A jurisprudência tem consolidado que:
A garantia do credor não pode servir como instrumento de punição desproporcional ao devedor. O procedimento deve observar prazos razoáveis, avisos adequados e oferta legítima de alienação do bem — não sua mera retenção indefinida.
Credores que atuam em financiamento de máquinas e equipamentos precisam revisar seus procedimentos de busca e apreensão com foco em três pontos: 1) documentação clara do débito e notificação prévia ao devedor; 2) registro adequado do gravame no órgão competente (DETRAN para veículos, cartório para máquinas); 3) cronograma definido para alienação do bem após apreensão, evitando retenção prolongada.
O bloqueio de valores associados ao devedor (saldo em conta, recebíveis) não é ato automático da recuperação de garantias — exige determinação judicial específica e fundamentação que demonstre relação direta com o crédito em questão.

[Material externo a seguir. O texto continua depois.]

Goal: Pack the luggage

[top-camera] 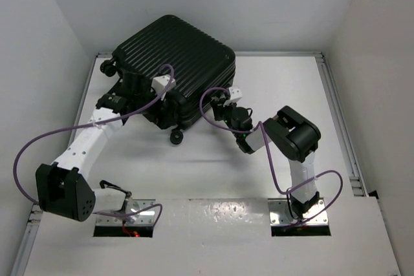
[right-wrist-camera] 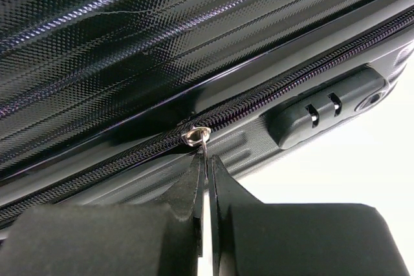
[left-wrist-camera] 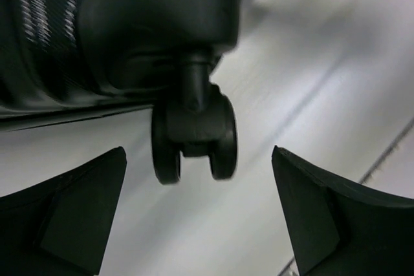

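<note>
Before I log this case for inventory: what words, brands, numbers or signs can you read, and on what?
No readable text in any view.
Luggage shell: no brand or label shows.
Lock dials: digits too dark to read.
Wheel: blurred, no marking visible.
Zip pull: plain metal, no mark seen.

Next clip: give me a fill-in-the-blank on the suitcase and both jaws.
The left jaws stand ___, a wheel of the luggage in view between them.
The right jaws are shut on the ___ pull.
In the right wrist view, the lock sits to the ___ of that pull.
The luggage shell is ___.
Missing: open; zipper; right; black.
</note>
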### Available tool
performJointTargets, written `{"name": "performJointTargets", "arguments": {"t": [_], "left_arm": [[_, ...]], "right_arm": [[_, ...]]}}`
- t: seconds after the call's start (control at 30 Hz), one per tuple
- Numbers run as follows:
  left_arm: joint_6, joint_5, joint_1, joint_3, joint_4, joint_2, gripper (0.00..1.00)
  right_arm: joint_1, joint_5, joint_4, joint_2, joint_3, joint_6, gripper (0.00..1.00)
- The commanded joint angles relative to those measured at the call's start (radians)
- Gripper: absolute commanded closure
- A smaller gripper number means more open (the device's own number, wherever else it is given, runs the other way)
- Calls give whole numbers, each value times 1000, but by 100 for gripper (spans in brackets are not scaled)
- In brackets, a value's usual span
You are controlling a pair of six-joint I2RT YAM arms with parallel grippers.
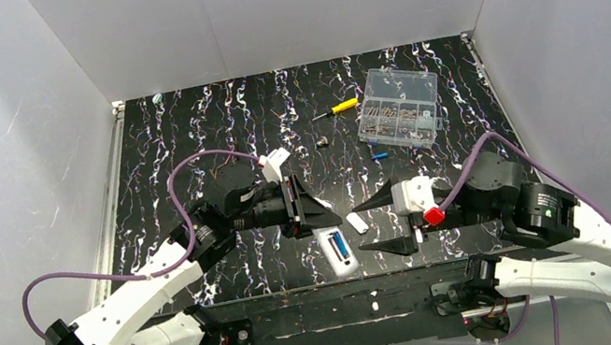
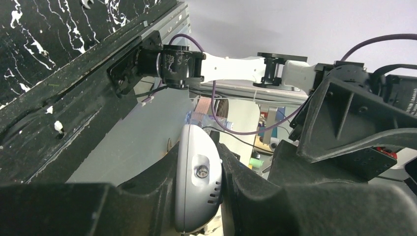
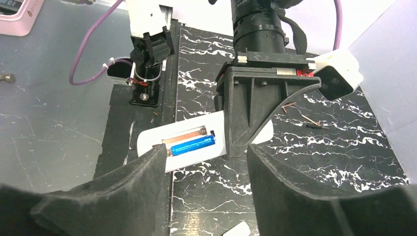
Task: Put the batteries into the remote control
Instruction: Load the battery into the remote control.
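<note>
Black counter (image 1: pixel 185 156) with white streaks, plain white walls (image 1: pixel 291 4) on three sides. Remote control (image 1: pixel 343 263) lies back up by middle of near edge. Only top view shows loose battery (image 1: pixel 380 156) toward far right corner, near clear box (image 1: pixel 397 107). Right wrist view shows blue battery (image 3: pixel 193 145) sitting in remote's open slot. Left fingers (image 3: pixel 241 123) pinch remote's end. Right fingers (image 1: pixel 378 200) wide apart, holding nothing. Any writing too small to read.

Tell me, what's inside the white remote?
One blue battery lies in the open remote. The slot beside it looks empty. The left claw covers one end, so that part is hidden.
</note>
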Motion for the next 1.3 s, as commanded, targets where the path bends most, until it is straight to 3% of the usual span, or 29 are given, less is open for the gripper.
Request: {"name": "performJointTargets", "arguments": {"t": [0.0, 0.27, 0.5, 0.83, 1.27], "left_arm": [[30, 72, 2, 35, -9, -12, 100], [35, 70, 2, 24, -5, -19, 100], [37, 73, 2, 16, 28, -23, 100], [33, 80, 1, 12, 69, -34, 100], [27, 83, 1, 15, 85, -43, 100]], "right_arm": [[-29, -62, 69, 23, 36, 13, 29], [-34, -59, -9, 67, 79, -73, 29], [-34, -130, 149, 6, -21, 16, 39], [-109, -322, 267, 42, -72, 105, 41], [-187, -408, 351, 80, -121, 110, 45]]}}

Impacto na estratégia de recuperação
A tendência observada em decisões como a do TJGO sugere que credores devem intensificar a documentação de cada etapa do processo de recuperação: foto do bem no momento da apreensão, comprovante de notificação, data de entrega para leilão, justificativa de prazos. Quanto mais robusto o registro processual, menor o risco de reversão judicial.
Para credores e operadores de recuperação, a lição é clara: mantenha rigor procedural desde a primeira notificação de inadimplência. Garanta que todo bloqueio de ativos — seja de máquinas, valores ou documentos — esteja fundamentado contratualmente e autorizado por decisão judicial específica. A liberação de bens por decisão de tribunal não é derrota se o credor seguiu corretamente o rito; é sinal de que a próxima operação precisa de documentação ainda mais sólida. Revise seus protocolos de apreensão com foco em prazos, notificações e justificativa de cada ato.